According to a MusicWatch survey of 5,000 US consumers, 48 percent of those who have tried Apple Music have stopped using the service.
And only 11 percent of iOS users are using Apple Music.
“In terms of benchmarking Apple Music, 40 percent of iOS users are buying digital downloads from iTunes, suggesting trial of Apple Music could be higher,” said Russ Crupnick, managing partner of MusicWatch. “That’s the disadvantage of not being the first mover in a market where very good services currently exist.”
Also, 61 percent of those enjoying a free trial have already turned off the auto-renewal option. If you want to but haven't done that yet, here's how.
That's some of the bad news – now here's a piece of meh news. According to the study, 64 percent of those currently using Apple Music said they were "very likely" to pay for it once their free trial ends.
Now for a little bit of silver lining: 28 percent of Spotify Premium subscribers are also using Apple Music. But of course, Apple Music users are still in free trial mode – so whether or not that 28 percent will pay for both Apple Music and Spotify is still to be determined.

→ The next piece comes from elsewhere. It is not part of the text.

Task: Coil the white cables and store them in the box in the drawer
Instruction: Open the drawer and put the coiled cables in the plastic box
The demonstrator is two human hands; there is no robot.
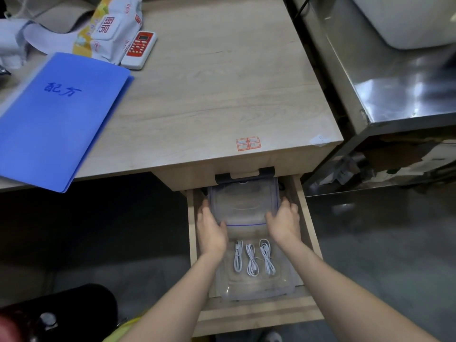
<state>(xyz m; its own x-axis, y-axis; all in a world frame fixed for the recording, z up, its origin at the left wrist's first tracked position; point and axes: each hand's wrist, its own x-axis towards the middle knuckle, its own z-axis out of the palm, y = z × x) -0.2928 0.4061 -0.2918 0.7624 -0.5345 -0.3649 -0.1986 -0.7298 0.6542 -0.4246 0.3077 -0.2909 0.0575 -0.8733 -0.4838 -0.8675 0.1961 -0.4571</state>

MusicWatch found that only 77 percent of iOS users even knew about Apple Music – so Apple still has a bit of educating to do. Maybe once the entirety of the iOS community is made aware, those subscriber rates will jump.
Apple did have quite a bit of success with a recent exclusive, however. Dr. Dre's new Compton album saw 25 million streams in its first week of availability. It also had about a half a million iTunes downloads.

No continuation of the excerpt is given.